**YOUR OBJECTIVE:** Determine how many lines of this material contain "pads". Give only the number.

**DATA PROVIDED:**
= = = = = = =

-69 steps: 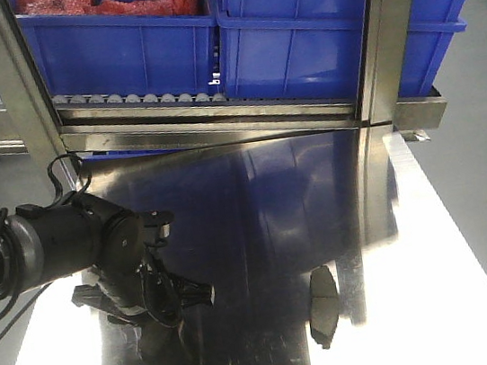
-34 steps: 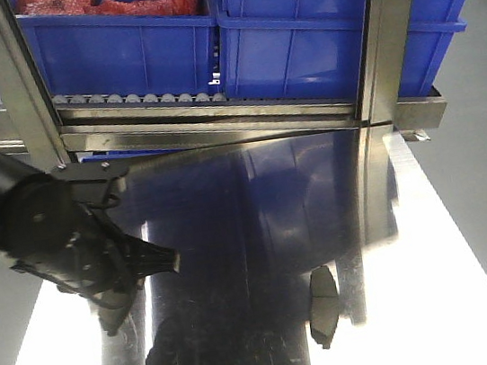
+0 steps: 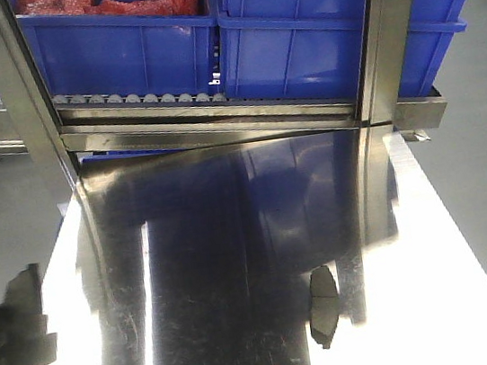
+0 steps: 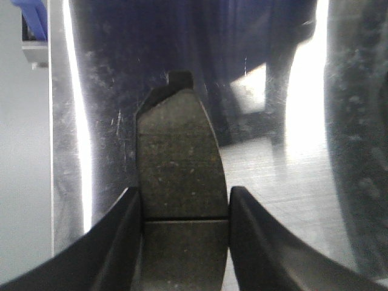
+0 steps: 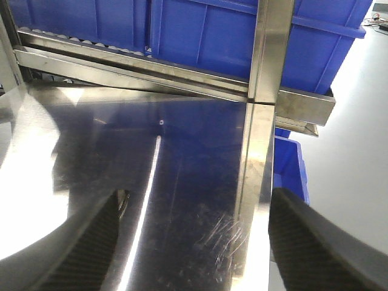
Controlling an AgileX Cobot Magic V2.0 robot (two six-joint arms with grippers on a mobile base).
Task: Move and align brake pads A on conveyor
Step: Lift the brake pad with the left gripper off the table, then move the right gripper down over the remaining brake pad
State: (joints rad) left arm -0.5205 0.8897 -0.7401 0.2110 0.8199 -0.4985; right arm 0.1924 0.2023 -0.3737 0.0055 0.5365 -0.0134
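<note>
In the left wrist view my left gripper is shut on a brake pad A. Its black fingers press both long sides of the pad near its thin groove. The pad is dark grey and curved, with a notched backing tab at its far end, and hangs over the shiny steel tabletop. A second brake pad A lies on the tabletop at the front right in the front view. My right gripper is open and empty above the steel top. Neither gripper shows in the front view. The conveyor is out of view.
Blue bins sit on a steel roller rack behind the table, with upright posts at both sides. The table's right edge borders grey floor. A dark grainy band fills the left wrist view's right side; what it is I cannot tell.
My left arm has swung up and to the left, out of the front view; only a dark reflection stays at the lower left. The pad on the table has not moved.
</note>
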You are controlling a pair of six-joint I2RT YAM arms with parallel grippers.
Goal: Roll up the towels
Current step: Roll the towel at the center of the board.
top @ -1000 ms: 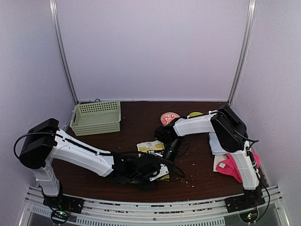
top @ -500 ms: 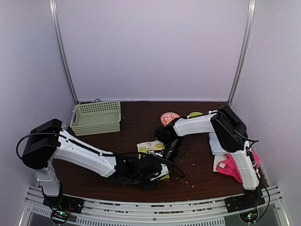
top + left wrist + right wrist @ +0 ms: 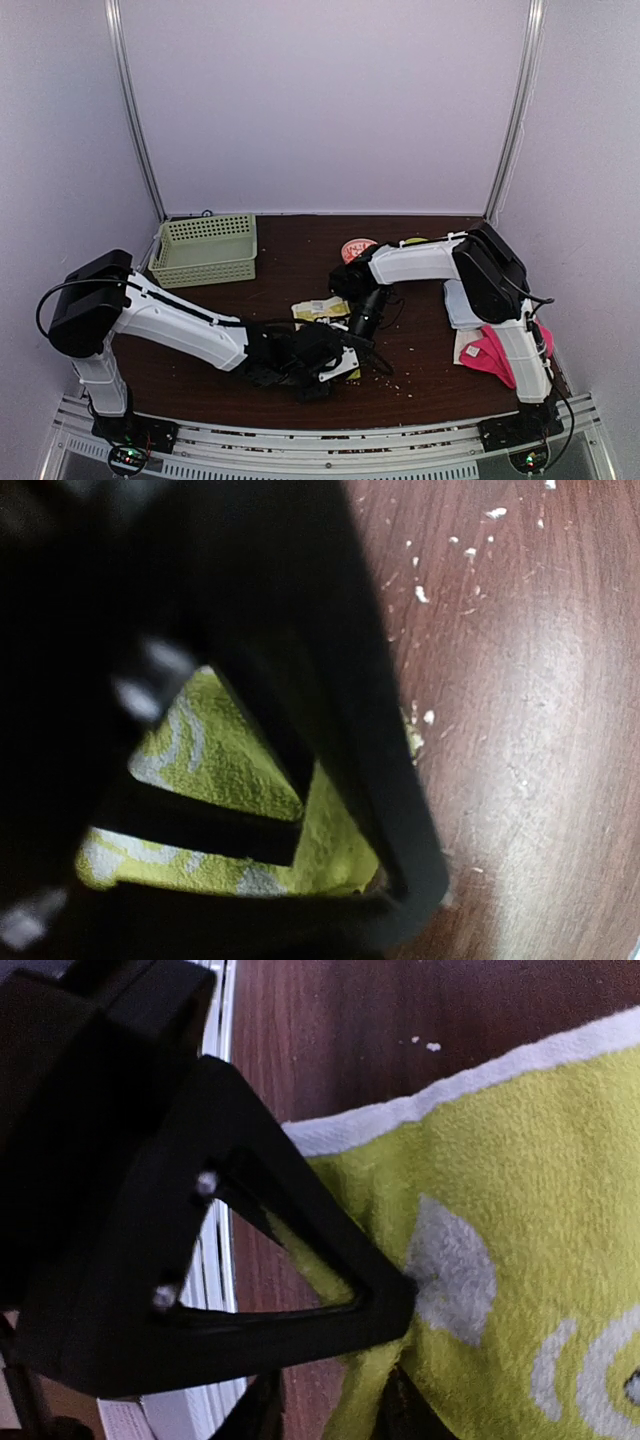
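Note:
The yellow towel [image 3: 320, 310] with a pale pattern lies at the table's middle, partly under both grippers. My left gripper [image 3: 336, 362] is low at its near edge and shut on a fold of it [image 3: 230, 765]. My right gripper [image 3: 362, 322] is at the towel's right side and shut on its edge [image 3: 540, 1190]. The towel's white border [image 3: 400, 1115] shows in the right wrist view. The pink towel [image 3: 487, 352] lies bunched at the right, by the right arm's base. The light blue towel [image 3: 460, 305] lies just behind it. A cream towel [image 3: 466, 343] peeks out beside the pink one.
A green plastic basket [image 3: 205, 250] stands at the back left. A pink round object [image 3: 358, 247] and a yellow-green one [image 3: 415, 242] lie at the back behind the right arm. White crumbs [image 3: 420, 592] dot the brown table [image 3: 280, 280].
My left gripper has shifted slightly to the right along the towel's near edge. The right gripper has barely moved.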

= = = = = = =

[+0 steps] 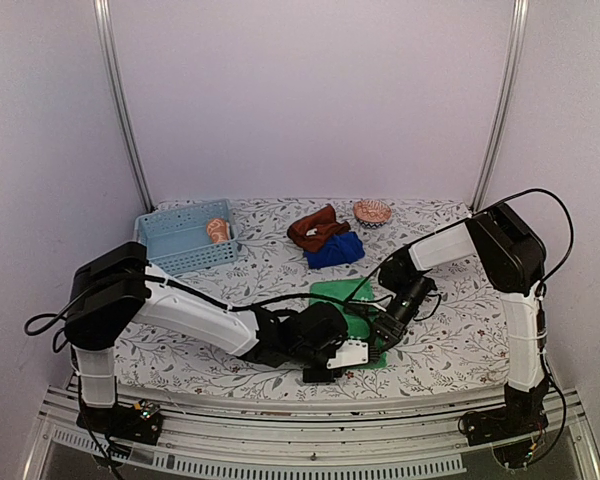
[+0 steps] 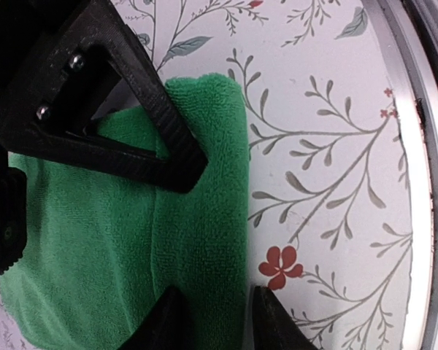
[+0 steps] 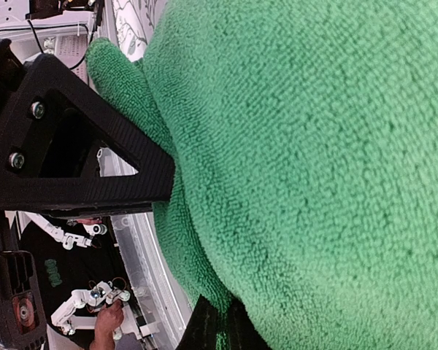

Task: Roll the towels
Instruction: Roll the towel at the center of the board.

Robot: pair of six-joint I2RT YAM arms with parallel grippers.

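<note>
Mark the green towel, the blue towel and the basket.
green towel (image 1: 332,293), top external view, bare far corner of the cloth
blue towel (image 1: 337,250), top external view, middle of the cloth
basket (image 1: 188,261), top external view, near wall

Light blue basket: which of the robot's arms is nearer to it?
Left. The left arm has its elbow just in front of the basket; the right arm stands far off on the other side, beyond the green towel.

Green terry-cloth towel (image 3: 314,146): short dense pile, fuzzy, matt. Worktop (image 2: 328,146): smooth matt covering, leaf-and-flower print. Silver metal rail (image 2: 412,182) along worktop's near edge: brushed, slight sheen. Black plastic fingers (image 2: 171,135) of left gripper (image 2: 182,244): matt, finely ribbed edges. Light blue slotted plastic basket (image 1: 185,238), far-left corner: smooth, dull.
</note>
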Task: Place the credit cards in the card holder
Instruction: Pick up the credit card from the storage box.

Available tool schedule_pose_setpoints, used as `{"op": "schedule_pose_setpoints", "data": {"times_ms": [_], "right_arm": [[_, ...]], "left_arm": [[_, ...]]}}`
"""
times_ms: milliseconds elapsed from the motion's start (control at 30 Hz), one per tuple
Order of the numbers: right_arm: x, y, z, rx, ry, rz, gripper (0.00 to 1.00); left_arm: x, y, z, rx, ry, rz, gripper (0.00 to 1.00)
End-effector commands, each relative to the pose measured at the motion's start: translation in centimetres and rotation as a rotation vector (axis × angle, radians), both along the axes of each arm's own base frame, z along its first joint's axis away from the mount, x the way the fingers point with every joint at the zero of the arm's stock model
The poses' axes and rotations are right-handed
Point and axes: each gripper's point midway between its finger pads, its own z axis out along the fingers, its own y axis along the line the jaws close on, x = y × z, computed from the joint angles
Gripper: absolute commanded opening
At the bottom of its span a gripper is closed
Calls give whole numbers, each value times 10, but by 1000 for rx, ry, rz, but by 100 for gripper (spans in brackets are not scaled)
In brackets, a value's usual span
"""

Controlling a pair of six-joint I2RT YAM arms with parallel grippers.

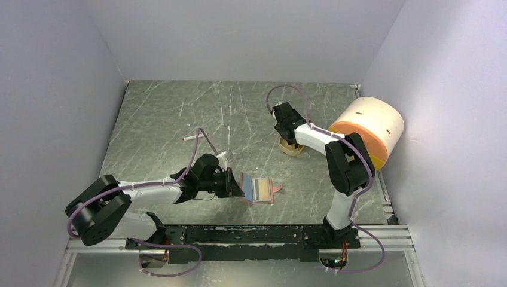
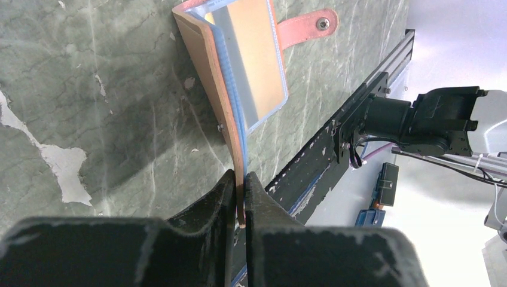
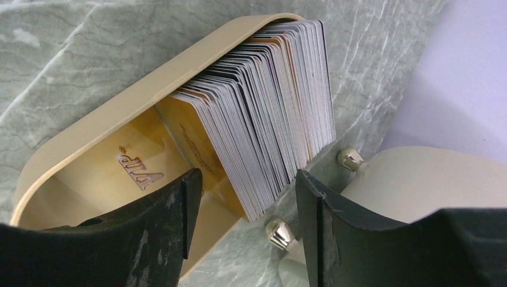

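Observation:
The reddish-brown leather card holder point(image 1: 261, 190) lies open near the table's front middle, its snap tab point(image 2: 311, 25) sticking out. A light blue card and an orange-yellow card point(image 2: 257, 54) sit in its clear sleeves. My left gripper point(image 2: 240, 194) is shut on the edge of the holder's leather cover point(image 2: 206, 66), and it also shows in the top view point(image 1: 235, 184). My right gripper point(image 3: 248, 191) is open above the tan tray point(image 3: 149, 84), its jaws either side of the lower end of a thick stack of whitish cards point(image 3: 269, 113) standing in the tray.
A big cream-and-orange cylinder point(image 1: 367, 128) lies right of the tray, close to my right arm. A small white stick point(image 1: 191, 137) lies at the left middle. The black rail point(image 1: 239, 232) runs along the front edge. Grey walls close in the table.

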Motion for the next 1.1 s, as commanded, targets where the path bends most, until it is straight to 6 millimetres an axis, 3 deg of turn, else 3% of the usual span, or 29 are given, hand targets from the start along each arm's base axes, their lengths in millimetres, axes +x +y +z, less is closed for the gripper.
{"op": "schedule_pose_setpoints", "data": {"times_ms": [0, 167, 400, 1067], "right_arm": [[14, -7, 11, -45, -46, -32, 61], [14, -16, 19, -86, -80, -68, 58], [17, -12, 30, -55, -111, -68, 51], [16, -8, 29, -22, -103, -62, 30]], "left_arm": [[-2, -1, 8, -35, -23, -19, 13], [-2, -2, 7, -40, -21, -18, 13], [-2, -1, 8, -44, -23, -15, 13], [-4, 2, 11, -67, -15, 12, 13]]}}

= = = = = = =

**YOUR SOLUTION:** 2